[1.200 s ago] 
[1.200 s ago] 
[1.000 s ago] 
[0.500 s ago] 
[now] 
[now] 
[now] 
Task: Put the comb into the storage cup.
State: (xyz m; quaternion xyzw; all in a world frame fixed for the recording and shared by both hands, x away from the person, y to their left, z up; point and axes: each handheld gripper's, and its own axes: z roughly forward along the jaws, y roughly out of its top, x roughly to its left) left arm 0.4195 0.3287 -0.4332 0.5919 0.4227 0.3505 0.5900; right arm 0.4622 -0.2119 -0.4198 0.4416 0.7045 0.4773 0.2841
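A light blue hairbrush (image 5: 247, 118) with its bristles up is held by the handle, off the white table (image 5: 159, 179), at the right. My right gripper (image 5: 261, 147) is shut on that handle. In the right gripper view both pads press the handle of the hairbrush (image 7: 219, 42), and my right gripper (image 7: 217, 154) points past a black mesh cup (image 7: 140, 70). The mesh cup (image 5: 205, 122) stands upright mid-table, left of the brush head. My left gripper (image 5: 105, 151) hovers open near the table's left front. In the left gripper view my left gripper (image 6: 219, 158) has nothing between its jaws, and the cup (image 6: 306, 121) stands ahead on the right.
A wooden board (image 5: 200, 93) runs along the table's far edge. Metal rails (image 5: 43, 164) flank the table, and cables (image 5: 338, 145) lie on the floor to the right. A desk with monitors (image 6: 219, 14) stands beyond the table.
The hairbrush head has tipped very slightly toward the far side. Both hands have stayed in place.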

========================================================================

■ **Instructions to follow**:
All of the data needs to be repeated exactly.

■ **Task answer**:
[1.200 s ago] 
[1.200 s ago] 
[1.000 s ago] 
[0.500 s ago] 
[now] 
[now] 
[now] 
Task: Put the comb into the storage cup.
State: (xyz m; quaternion xyzw; all in a world frame fixed for the recording and shared by both hands, x away from the person, y to their left, z up; point and axes: each handheld gripper's, and its own axes: z roughly forward along the jaws, y roughly out of its top, x roughly to its left) left arm 0.4195 0.3287 -0.4332 0.5919 0.4227 0.3505 0.5900; right arm 0.4622 -0.2119 -0.4198 0.4416 0.7045 0.4773 0.2841
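A light blue hairbrush (image 5: 247, 118) with its bristles up is held by the handle, off the white table (image 5: 159, 179), at the right. My right gripper (image 5: 261, 147) is shut on that handle. In the right gripper view both pads press the handle of the hairbrush (image 7: 219, 42), and my right gripper (image 7: 217, 154) points past a black mesh cup (image 7: 140, 70). The mesh cup (image 5: 205, 122) stands upright mid-table, left of the brush head. My left gripper (image 5: 105, 151) hovers open near the table's left front. In the left gripper view my left gripper (image 6: 219, 158) has nothing between its jaws, and the cup (image 6: 306, 121) stands ahead on the right.
A wooden board (image 5: 200, 93) runs along the table's far edge. Metal rails (image 5: 43, 164) flank the table, and cables (image 5: 338, 145) lie on the floor to the right. A desk with monitors (image 6: 219, 14) stands beyond the table.
The hairbrush head has tipped very slightly toward the far side. Both hands have stayed in place.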

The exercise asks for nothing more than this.